Vaut-il mieux faire ses courses en magasin ou les commander depuis son salon ? La réponse n’est pas, en réalité, si simple. L’artricle montre les nombreuses interactions entre les différents facteurs.

Cependant il faut aussi garder à l’esprit que le secteur du e-commerce est encore jeune et l’évolution des habitudes de consommation n’est certainement pas encore terminée.
Même chose sur le plan du transport :
le retour en force de la livraison à domicile depuis 2005-2006 implique un vrai temps d’adaptation des transporteurs pour assurer ce type de distribution. En effet, la livraison B to C nécessite des agences différentes, des véhicules différents et des plans de transport différents. Les investissements requis n’ont rien de virtuels et la rentabilité du secteur du transport ne facilite pas ce changement d’organisation.
Le potentiel de mutualisation entre les flux transportés en ville est élevé et encore peu exploité mais la hausse du prix des carburants commence à faire réagir les acteurs.

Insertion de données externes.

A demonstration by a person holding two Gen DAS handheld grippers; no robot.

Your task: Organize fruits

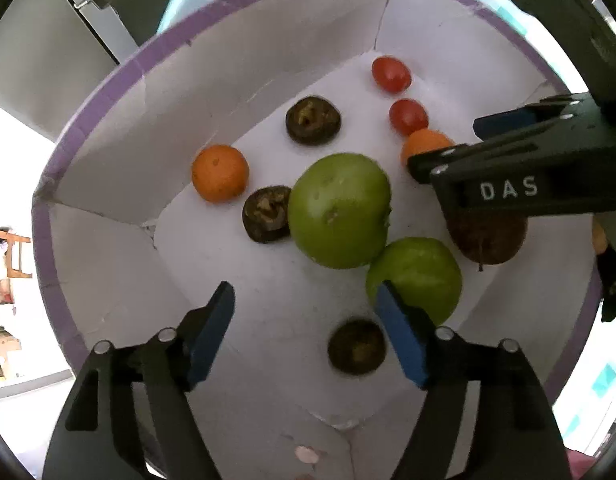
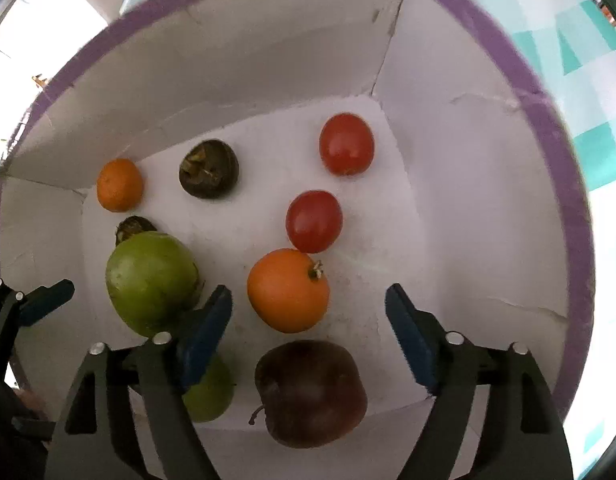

Au niveau des agglomérations aussi, l’adaptation de la voirie et de la politique des transports urbains est loin d’avoir évoluée aussi vite que le e-commerce. L’optimisation des livraisons urbaines est partciulièrement délicate actuellement en l’absence quasi totale de surfaces en ville pour implanter des centres logistiques qui faciliteraient les tournées.

On le voit, il est encore un peu tôt pour juger de l’impact environnemental du e-commerce mais il est par contre impératif de voir comment l’améliorer afin de ne pas aggraver une situation écologique déjà compliquée.